Kohl’s, with nearly 1,200 stores around the country and more than $19 billion in annual sales, has launched a statewide effort to get its property taxes reduced.

Over the past 12 months, the Menomonee Falls, Wisc.-based chain has sued to challenge the assessments on more than a dozen of its Florida stores — nearly a quarter of all its stores in the state.

As evidence that the properties aren’t as valuable as local property appraisers claim, Kohl’s cites the sales of older stores, often in other states where buildings sold for a fraction of what they cost to build.

The company is seeking substantial reductions. The Palm Beach County Property Appraiser’s Office assessed the Kohl’s in Boynton Beach at $11.5 million in 2017, for example. Kohl’s says the store — which has a replacement cost value of nearly $13 million — is worth just $5 million. The company pointed to sales of stores in Florida, Georgia and Tennessee of between $2.7 million and $5.6 million.

The county’s assessment produced a tax bill of $285,000. The company’s value would produce a tax bill of $127,000.

A question of comps

Property appraisers view the strategy as a tax dodge that they’ve christened the “dark store theory” — a phrase that the industry detests.

The appraisers say the industry wants to use the price of oranges to determine the value of apples by claiming that sales of shuttered stores — often in declining neighborhoods that are no longer desirable locations for retail — reflect the value of thriving stores in healthy business districts. “They’re not bringing in sales of good, quality, highly successful occupied buildings,” says Tim Wilmath, chief appraiser in the Palm Beach County Property Appraiser’s Office.

At the center of debate is the real challenge of figuring out how to fairly value big, built-to-suit stores. With residential properties, appraisers usually have plenty of sales in the same neighborhood to analyze. But in the case of a customized commercial property, it’s often much harder to find a truly comparable property.

Complicating the picture: When large retailers close and sell stores, the contracts frequently include restrictions ensuring the property can’t be used by a competitor, which depresses the value of the sale. For instance, when CVS sells a store, it insists on a deed preventing anyone else from using the property as a drugstore for 30 years.

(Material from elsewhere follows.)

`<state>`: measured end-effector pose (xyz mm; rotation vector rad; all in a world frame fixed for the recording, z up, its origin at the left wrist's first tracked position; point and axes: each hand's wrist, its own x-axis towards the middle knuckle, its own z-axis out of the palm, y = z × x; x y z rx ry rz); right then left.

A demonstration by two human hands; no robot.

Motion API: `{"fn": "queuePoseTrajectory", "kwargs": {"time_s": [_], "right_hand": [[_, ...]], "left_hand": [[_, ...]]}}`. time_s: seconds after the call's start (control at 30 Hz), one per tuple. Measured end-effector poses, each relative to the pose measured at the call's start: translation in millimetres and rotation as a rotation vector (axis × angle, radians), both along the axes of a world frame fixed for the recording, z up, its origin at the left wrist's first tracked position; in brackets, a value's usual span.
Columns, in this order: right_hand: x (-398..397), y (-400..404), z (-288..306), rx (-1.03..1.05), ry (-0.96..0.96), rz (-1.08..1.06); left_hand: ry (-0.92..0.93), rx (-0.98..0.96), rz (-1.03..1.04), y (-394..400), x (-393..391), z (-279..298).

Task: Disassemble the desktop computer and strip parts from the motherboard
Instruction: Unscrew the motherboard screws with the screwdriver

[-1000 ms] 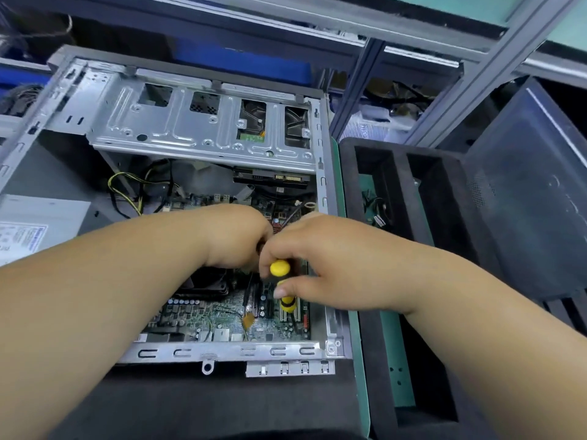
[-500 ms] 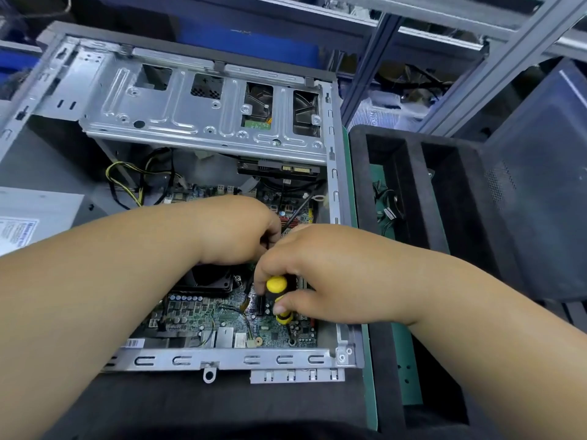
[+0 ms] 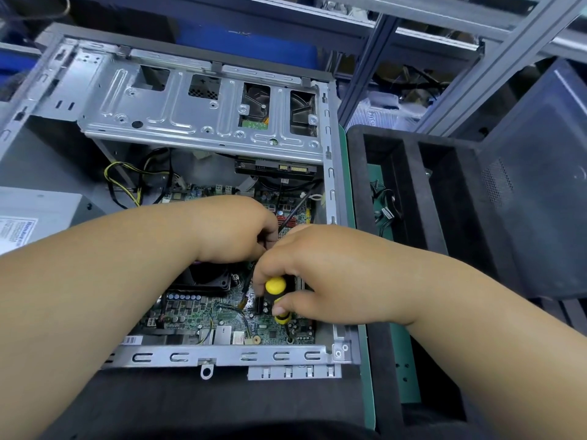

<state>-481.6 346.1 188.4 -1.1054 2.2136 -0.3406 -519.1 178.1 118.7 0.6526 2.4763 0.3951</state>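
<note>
1. The open desktop case (image 3: 203,122) lies on its side on the worktop, the motherboard (image 3: 222,325) inside at its 6 o'clock end.
2. The right hand (image 3: 320,274) grips a yellow-and-black screwdriver (image 3: 275,296), its long axis running from 12 down to 6 o'clock, tip near a board hole.
3. The left hand (image 3: 235,230) is curled just at 10 o'clock of the right; what it holds is hidden.
4. The right hand is nearer the screw point.

Both forearms reach forward, converging toward twelve o'clock. Left hand (image 3: 236,231) fingers curled, grip hidden. Right hand (image 3: 320,274) curled, thumb pressed down, touching the left.
</note>
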Motion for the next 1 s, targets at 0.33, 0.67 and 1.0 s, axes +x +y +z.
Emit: {"fn": "queuePoseTrajectory", "kwargs": {"time_s": [0.33,0.67,1.0], "right_hand": [[-0.4,1.7,-0.7,-0.003,-0.002,-0.002],[0.3,1.8,0.7,0.033,0.005,0.035],[-0.9,3.5,-15.3,0.042,0.114,0.089]], "left_hand": [[-0.013,-0.009,0.003,0.1,-0.2,-0.5],[-0.011,0.011,0.017,-1.4,-0.5,-4.6],[-0.241,0.22,-0.099,9.9,16.8,18.3]]}}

Appraisers say there are plenty of sales of open, successful stores that can serve as comps. But the industry says the value of those sales is inflated because they frequently involve cases in which an investor is willing to pay a premium for a property because the retailer has signed a long-term lease to occupy it — what’s called a “leased fee” transaction.

“When you use those transactions as evidence of market value, you have found a way to effectively eliminate the risk of the marketplace,” Hutcheson says.

Time for a challenge?

So far there’s no definitive case law in Florida involving the dark store argument. CVS, which challenged the assessments on 50 stores in Hillsborough and Sarasota counties, is the only company that has fought all the way to a judge’s ruling; the company lost trial court decisions in 2013 and 2014 and then opted not to risk a potentially precedent-setting appeal.

“We’ve been very lucky. It didn’t get a foothold,” says Will Shepherd, general counsel for the Hillsborough County Property Appraiser’s Office. “Once the courts start heading down that direction, it’s kind of like trying to turn a battleship around.”

Florida may be ripe for a new challenge after eight years of business-friendly judicial appointments by former Gov. Rick Scott. But it’s not clear whether Kohl’s will use its lawsuits as leverage or intends to truly press the debate.

The company did not respond to requests for comment and has instructed the law firm it retained, Orlando firm Lowndes, not to discuss the cases.

“They don’t want to be a bad neighbor,” says McElveen, the Tampa appraiser. “Kohl’s, Walmart — none of them want to get that newspaper article that the retailer is a bad citizen and our kids are going to have to eat cold bologna sandwiches because they won’t pay their tax bill.”